Task requirements:
Here the whole listing must be retyped exactly, with no line omitted.
###
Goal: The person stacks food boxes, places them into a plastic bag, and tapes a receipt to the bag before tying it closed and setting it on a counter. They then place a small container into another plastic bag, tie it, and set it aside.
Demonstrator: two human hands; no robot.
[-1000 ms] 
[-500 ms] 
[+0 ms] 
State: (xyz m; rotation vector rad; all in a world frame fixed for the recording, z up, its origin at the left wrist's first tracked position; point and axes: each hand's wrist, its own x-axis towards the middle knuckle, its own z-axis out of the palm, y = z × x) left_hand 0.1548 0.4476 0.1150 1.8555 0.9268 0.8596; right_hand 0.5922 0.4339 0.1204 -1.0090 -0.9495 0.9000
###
Result of the task:
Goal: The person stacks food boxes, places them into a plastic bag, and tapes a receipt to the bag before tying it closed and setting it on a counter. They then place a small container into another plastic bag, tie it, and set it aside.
Demonstrator: two human hands; no robot.
[-1000 ms] 
[-500 ms] 
[+0 ms] 
State: (xyz m; rotation vector rad; all in a world frame fixed for the recording, z up, its origin at the left wrist's first tracked position; point and axes: each hand's wrist, its own x-axis towards the middle knuckle, its own z-axis out of the palm, y = z × x) left_hand 0.1548 0.4476 0.1150 1.8555 0.9268 0.8596; right_hand 0.5922 0.4339 0.1204 -1.0090 -0.9495 0.9000

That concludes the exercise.